*EXERCISE REQUIREMENTS*.
Copy, exactly and without additions, every line in the records below from the one holding "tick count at" through the one holding "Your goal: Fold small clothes", both ends included.

MATERIAL TO PROCESS START

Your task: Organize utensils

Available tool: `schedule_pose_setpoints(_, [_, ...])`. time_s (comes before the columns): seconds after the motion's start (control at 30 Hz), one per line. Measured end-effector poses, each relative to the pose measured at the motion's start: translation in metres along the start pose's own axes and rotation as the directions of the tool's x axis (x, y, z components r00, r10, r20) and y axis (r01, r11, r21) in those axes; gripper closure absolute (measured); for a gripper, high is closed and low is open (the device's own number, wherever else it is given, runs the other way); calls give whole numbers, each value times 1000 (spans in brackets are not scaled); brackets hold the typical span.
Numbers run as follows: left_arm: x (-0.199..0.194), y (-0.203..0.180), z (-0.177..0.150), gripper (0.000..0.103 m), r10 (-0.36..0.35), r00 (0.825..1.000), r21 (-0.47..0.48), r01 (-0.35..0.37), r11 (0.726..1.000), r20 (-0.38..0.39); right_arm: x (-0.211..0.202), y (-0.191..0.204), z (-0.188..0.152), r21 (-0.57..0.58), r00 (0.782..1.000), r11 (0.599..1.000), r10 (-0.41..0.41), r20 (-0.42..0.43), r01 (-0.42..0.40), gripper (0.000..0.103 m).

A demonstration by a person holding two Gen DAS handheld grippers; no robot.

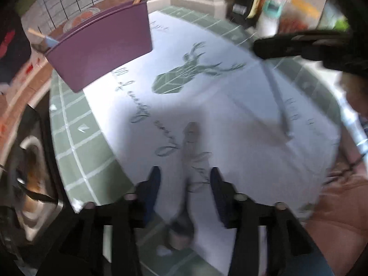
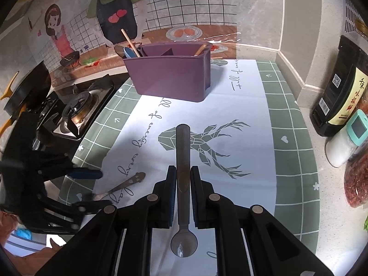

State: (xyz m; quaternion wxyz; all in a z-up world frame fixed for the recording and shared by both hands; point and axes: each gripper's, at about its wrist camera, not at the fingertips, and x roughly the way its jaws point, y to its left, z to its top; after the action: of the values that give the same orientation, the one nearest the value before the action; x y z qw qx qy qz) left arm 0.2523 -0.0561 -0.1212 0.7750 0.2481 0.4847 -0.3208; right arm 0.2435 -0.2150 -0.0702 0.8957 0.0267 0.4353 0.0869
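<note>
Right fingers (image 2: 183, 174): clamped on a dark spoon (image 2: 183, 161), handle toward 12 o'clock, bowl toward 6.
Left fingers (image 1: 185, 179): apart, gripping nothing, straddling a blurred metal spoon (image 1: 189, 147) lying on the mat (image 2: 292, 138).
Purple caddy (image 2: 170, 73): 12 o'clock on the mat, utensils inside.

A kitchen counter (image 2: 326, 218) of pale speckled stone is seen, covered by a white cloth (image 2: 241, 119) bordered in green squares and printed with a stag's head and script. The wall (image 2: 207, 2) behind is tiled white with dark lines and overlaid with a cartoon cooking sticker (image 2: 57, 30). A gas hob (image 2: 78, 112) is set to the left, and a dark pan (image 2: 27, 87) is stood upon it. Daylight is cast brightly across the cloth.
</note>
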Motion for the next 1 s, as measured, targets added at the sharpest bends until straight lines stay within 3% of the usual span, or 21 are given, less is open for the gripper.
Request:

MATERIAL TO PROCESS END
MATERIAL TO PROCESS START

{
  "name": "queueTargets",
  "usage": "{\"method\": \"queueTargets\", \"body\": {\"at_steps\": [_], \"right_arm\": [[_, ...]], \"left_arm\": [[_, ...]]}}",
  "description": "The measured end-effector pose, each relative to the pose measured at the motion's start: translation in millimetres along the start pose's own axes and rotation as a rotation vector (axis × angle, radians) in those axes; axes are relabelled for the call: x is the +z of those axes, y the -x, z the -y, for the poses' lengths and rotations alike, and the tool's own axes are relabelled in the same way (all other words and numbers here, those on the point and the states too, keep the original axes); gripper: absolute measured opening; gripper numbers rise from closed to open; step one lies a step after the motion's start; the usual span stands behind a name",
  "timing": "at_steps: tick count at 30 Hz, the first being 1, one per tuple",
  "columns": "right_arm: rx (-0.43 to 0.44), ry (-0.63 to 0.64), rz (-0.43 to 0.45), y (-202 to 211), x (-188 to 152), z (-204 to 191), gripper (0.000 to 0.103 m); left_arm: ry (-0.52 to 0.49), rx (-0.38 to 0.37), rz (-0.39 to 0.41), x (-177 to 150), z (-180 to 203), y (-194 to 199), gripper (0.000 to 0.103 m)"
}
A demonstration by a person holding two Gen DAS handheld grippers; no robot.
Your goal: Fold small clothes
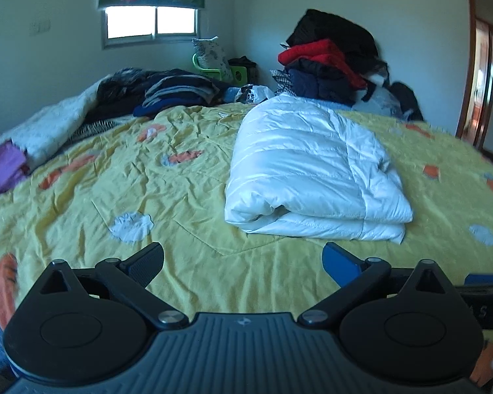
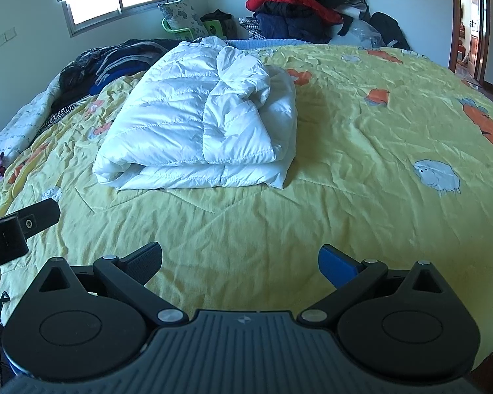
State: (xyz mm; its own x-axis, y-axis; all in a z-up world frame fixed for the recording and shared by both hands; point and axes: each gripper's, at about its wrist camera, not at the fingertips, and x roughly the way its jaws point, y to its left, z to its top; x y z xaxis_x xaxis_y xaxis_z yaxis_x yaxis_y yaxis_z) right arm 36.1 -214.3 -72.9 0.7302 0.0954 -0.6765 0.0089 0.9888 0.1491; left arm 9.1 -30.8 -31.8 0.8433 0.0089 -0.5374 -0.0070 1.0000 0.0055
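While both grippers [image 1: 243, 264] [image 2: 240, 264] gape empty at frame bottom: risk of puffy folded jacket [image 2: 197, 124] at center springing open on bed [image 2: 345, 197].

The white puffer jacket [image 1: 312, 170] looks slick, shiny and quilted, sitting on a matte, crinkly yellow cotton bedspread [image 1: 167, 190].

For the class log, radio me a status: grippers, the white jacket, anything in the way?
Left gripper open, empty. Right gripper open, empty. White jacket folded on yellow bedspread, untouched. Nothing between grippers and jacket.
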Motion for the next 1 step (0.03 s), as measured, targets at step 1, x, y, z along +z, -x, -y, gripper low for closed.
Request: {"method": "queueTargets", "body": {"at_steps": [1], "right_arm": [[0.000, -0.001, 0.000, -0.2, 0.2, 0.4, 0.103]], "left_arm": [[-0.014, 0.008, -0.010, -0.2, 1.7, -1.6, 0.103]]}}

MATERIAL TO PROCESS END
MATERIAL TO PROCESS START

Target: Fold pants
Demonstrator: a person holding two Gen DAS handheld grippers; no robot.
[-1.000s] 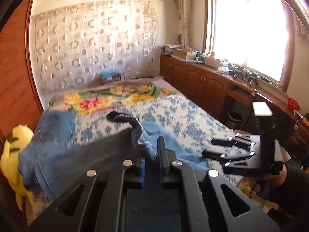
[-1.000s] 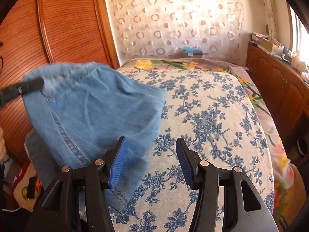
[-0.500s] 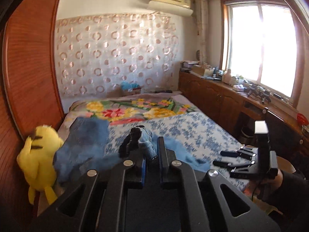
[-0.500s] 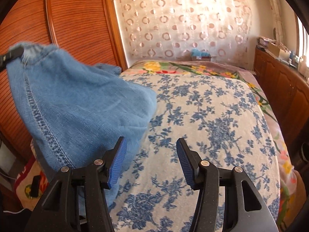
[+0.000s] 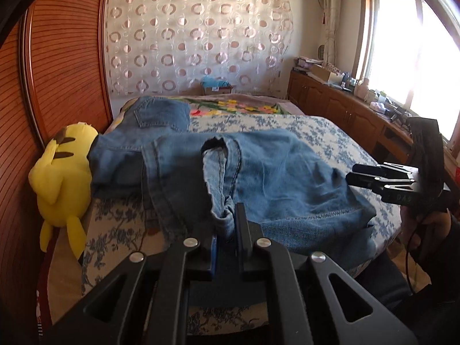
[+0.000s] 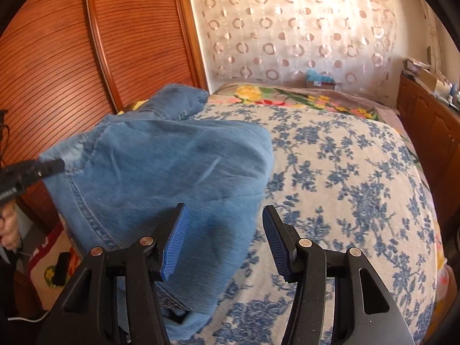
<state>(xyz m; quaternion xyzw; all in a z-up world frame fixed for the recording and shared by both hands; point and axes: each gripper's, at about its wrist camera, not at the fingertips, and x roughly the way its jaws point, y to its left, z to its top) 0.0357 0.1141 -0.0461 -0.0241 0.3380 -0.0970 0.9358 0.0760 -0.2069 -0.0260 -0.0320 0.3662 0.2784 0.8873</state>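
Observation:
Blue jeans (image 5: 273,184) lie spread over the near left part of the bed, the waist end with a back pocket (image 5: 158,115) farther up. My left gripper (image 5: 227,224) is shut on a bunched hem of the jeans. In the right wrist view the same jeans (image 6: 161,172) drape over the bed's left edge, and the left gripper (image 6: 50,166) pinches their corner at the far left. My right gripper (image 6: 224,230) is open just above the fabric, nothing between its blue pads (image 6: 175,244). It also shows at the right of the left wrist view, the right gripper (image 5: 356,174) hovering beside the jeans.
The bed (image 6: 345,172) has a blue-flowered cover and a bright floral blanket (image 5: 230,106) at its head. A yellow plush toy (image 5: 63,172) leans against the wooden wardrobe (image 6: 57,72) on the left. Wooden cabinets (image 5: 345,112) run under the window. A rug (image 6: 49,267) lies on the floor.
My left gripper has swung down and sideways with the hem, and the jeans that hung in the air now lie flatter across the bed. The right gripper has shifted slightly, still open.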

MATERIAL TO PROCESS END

*ANSWER TO THIS EXERCISE*.
  "timing": "at_steps: tick count at 30 Hz, the first being 1, one per tuple",
  "columns": "right_arm: rx (-0.43 to 0.44), ry (-0.63 to 0.64), rz (-0.43 to 0.45), y (-202 to 211), x (-188 to 152), z (-204 to 191), gripper (0.000 to 0.103 m); left_arm: ry (-0.52 to 0.49), rx (-0.38 to 0.37), rz (-0.39 to 0.41), x (-177 to 150), z (-180 to 203), y (-194 to 199), gripper (0.000 to 0.103 m)"
}
A demonstration by a person holding two Gen DAS handheld grippers; no robot.
Your goal: Fold small clothes

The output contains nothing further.